How ready is your firm to answer the hard questions related to risk and compliance market practices?
The political, regulatory and public scrutiny of the market challenges caused by the retail trading of stocks such as Gamestop earlier this year has taught the industry a number of important lessons. That includes everything from the need for better investor education to the requirement to update the US equity market’s plumbing. One of the most important and often overlooked lessons, however, relates directly to the challenges Robinhood faced when trying to support its clients’ trading activities. With such volatile markets, if you don’t have a proactive approach in real time to market events, you can be caught out. The foundation of this lies in understanding your risk and compliance obligations using real time access to and analysis of enterprise-level data.
If market dynamics are changing on a second-by-second basis due to the increased volatility caused by everything from social-media driven retail trading to Covid-19 developments, firms cannot hope to keep up if they are reliant on batch-based processes run on legacy technology or manual environments. They need to have access to real-time data on demand as the risk profile of the market changes in order to make the right decisions when it comes to functions such as margining, risk, liquidity, and compliance.
This must also be done against the backdrop of legacy modernization and digital transformation. As firms have grown, so too has their data and their technology debt—every merger or acquisition, every newly-launched business line adds to the complexity facing executives in key risk, data and compliance functions.
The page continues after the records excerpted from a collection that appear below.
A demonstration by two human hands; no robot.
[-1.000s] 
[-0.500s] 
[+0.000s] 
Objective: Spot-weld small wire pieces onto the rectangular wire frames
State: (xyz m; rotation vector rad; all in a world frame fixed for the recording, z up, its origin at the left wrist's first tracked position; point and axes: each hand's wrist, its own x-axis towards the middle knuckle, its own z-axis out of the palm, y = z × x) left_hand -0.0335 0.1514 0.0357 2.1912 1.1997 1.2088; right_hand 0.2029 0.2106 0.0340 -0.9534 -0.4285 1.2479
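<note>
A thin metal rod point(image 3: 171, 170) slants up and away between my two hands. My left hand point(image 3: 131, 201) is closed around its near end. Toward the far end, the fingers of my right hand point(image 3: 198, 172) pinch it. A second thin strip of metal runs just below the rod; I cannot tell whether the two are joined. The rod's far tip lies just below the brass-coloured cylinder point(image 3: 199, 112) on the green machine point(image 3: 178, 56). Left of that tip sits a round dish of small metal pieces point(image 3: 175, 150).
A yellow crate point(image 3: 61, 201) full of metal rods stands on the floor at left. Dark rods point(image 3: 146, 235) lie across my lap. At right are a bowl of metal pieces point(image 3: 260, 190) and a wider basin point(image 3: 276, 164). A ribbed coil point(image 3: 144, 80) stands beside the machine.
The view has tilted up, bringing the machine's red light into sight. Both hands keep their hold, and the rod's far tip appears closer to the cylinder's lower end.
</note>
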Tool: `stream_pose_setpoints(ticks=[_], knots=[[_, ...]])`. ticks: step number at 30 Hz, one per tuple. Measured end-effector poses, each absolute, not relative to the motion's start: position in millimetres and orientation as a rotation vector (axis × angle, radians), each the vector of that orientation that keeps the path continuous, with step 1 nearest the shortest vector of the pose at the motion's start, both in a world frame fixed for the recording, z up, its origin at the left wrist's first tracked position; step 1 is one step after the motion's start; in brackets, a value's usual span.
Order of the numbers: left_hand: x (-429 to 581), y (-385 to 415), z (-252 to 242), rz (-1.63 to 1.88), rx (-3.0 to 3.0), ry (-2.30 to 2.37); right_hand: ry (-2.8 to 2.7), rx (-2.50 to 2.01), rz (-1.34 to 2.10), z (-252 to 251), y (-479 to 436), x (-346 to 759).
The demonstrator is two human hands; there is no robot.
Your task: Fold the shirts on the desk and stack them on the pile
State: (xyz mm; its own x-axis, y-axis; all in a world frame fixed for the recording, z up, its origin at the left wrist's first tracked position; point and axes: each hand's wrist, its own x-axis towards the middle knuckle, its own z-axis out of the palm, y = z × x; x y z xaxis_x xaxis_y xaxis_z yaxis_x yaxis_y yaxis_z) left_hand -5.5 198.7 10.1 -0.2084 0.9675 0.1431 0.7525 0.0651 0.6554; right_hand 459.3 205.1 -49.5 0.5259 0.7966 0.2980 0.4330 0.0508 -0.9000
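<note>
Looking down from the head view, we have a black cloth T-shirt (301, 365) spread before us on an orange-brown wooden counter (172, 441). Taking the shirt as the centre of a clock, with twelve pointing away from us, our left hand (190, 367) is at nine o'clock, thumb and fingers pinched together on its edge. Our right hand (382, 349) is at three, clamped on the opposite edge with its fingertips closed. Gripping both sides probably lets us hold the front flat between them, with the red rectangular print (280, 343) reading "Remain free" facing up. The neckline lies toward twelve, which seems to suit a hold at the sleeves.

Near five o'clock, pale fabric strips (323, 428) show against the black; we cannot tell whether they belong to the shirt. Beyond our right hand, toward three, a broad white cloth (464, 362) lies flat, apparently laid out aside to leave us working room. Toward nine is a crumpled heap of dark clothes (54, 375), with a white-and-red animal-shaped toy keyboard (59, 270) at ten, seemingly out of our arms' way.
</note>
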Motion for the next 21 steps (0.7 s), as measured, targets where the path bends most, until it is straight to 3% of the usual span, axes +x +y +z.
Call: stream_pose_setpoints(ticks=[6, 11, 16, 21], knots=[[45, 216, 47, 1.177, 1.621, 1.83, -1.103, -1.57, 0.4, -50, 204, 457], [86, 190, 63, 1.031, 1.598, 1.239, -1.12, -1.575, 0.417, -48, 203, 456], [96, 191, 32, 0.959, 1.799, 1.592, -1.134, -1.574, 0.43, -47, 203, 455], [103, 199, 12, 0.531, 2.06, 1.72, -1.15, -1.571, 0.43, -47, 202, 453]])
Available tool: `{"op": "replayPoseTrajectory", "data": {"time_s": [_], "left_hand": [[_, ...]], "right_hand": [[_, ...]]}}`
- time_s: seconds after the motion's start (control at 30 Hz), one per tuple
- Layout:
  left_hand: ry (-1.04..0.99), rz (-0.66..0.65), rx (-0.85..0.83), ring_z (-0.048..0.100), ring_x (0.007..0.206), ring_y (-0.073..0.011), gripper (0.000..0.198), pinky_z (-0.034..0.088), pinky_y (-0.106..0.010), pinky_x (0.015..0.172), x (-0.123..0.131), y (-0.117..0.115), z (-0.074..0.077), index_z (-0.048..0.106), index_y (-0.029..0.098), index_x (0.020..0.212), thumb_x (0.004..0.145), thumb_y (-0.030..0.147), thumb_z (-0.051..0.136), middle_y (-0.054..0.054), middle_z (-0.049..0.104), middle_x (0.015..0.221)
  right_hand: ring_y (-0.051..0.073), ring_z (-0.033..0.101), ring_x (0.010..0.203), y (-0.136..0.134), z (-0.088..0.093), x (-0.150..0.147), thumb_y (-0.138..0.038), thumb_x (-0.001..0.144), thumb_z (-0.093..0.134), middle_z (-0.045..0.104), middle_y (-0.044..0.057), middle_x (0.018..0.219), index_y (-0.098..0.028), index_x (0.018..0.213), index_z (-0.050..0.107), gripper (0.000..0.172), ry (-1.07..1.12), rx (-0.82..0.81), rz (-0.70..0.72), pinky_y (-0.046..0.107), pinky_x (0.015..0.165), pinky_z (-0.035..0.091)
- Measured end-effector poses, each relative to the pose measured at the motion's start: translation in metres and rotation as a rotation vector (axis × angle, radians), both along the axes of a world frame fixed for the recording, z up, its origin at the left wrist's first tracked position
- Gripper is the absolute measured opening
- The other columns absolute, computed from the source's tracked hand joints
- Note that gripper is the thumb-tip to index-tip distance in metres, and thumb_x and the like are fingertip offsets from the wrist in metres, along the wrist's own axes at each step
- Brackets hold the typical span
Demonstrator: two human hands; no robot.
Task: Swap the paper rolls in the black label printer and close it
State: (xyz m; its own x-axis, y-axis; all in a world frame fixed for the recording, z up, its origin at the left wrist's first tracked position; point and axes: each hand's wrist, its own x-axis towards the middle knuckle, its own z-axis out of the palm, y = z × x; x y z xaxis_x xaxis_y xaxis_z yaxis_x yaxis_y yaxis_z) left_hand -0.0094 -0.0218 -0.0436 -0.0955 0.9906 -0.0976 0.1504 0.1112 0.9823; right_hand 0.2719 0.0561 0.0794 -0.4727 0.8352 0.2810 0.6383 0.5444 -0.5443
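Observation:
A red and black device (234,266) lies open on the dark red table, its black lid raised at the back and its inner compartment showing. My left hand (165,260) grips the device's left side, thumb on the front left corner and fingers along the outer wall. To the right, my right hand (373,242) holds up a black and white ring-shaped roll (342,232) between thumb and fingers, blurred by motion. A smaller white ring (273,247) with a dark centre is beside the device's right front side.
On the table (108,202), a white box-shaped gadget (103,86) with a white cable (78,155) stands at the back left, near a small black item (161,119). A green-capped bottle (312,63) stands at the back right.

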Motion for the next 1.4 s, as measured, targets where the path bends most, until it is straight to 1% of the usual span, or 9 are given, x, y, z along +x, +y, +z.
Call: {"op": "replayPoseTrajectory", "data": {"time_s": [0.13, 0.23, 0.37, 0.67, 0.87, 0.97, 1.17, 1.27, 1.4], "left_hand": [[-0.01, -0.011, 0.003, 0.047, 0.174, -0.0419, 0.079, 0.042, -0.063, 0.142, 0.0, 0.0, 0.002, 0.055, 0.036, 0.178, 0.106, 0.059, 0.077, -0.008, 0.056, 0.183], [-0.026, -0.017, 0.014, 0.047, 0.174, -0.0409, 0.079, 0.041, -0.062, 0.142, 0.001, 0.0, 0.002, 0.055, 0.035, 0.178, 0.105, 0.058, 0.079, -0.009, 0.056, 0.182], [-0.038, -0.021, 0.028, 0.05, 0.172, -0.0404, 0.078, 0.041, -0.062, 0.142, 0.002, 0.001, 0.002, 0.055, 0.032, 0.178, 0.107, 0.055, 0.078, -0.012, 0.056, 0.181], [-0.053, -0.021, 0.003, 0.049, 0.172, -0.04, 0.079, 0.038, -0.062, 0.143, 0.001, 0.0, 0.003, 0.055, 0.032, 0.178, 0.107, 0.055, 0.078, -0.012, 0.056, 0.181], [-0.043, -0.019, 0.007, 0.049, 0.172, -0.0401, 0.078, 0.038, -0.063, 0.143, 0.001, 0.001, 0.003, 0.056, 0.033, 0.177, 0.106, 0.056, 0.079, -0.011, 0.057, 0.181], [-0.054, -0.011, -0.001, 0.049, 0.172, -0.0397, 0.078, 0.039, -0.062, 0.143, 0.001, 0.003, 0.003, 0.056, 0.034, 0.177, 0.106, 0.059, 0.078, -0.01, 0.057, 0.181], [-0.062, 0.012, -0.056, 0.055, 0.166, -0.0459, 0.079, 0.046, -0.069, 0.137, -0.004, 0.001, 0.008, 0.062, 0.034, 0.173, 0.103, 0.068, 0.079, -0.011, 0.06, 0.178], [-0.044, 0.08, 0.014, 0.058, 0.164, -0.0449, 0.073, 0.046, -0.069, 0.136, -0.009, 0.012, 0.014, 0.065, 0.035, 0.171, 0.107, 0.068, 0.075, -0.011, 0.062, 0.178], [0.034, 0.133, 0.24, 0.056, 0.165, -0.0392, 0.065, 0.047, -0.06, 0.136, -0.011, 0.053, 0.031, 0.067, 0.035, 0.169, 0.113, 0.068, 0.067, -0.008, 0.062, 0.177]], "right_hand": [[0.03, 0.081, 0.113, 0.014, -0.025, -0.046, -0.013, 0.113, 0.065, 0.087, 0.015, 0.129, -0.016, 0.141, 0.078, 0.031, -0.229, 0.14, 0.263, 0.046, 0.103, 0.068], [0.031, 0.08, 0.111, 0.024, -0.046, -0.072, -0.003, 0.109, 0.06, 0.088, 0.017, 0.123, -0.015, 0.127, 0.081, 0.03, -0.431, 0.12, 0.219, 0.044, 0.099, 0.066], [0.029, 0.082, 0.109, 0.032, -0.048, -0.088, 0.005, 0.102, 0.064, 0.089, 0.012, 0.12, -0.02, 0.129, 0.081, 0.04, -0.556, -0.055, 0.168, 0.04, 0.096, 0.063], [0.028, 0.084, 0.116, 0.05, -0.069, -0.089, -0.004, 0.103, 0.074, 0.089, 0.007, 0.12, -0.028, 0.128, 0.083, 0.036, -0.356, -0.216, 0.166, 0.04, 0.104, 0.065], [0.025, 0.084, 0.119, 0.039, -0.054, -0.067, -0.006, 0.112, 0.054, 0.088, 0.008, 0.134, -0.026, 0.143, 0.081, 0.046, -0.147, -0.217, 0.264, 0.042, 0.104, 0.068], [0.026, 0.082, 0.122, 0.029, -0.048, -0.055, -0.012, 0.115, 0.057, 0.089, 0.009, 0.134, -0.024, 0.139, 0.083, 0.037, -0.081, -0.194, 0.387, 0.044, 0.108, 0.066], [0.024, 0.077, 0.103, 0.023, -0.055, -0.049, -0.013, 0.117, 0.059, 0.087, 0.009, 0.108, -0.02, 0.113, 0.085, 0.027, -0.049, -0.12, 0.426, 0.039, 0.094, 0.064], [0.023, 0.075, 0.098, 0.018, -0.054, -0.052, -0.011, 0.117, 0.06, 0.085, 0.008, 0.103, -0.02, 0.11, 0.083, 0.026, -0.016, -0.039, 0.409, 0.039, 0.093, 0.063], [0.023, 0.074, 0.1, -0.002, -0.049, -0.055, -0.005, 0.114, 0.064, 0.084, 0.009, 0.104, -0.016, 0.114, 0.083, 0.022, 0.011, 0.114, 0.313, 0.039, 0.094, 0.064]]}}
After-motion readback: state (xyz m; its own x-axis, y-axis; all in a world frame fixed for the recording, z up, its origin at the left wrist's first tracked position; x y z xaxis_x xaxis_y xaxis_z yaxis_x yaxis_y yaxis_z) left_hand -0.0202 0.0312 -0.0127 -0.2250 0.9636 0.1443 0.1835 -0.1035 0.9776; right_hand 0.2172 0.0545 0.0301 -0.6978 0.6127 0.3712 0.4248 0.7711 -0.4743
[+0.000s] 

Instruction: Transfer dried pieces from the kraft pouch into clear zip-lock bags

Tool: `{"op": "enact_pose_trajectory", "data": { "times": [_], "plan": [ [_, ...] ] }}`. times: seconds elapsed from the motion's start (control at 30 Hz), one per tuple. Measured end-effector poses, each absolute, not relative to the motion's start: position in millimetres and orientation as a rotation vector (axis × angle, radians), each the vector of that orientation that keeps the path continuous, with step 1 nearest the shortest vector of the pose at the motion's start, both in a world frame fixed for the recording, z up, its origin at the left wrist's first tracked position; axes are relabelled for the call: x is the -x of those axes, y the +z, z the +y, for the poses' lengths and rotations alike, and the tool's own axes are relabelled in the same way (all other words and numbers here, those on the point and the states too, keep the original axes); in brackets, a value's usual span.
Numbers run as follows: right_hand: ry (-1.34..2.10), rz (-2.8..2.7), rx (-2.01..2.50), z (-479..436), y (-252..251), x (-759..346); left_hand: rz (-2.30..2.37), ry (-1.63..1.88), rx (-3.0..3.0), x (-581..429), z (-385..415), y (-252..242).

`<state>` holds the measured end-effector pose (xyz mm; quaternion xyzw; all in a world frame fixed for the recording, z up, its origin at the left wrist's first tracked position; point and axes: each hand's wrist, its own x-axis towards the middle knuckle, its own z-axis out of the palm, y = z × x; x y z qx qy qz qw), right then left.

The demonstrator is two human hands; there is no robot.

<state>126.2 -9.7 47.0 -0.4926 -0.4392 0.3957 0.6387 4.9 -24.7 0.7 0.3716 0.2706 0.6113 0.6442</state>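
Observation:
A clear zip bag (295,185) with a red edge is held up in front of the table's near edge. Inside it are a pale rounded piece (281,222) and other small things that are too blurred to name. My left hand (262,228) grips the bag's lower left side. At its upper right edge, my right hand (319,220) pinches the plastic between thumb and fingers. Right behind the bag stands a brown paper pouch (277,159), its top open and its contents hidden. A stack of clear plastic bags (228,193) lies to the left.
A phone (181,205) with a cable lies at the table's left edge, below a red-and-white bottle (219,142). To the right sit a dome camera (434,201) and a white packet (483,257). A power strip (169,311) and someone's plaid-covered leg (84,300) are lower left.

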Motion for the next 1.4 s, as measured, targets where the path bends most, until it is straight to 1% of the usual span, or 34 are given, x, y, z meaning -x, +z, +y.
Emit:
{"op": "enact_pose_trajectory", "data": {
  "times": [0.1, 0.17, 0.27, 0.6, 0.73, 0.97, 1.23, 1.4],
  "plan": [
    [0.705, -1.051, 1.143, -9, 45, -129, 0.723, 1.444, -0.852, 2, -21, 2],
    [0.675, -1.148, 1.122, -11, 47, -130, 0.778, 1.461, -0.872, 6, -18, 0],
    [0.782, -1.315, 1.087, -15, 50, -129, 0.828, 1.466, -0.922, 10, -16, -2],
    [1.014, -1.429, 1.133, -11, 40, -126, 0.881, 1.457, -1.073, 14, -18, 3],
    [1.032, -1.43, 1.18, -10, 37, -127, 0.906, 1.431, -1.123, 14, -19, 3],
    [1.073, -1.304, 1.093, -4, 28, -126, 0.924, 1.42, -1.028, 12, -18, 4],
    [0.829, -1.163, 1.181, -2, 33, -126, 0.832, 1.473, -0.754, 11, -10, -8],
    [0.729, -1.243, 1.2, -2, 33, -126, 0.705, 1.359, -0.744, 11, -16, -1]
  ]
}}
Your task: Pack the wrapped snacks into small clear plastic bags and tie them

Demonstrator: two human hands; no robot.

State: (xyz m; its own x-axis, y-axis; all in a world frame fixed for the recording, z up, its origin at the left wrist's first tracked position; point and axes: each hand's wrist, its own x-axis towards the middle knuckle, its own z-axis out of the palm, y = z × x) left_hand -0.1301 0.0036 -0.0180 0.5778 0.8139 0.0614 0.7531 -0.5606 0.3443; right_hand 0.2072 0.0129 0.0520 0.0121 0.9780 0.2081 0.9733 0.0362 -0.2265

There will always be another merger, acquisition, or business or compliance change around the corner that creates another silo.
The regulatory community is keen to see proof that the industry has taken note of these lessons learned. The first quarter of 2021 has been dominated by regulatory discussions about how to instil a more effective compliance culture within financial institutions. US politicians queried whether fines were viewed by banks as “just the cost of doing business” during the US House Financial Services Committee’s Gamestop hearings. These questions highlight the agenda of the incoming heads of the Securities and Exchange Commission (SEC) and the Commodity Futures Trading Commission (CFTC): holding financial institutions and their executives to account for risk and compliance failures. There’s a regulatory mandate for change and that will likely result in a barrage of new compliance obligations in the United States and the rest of the world.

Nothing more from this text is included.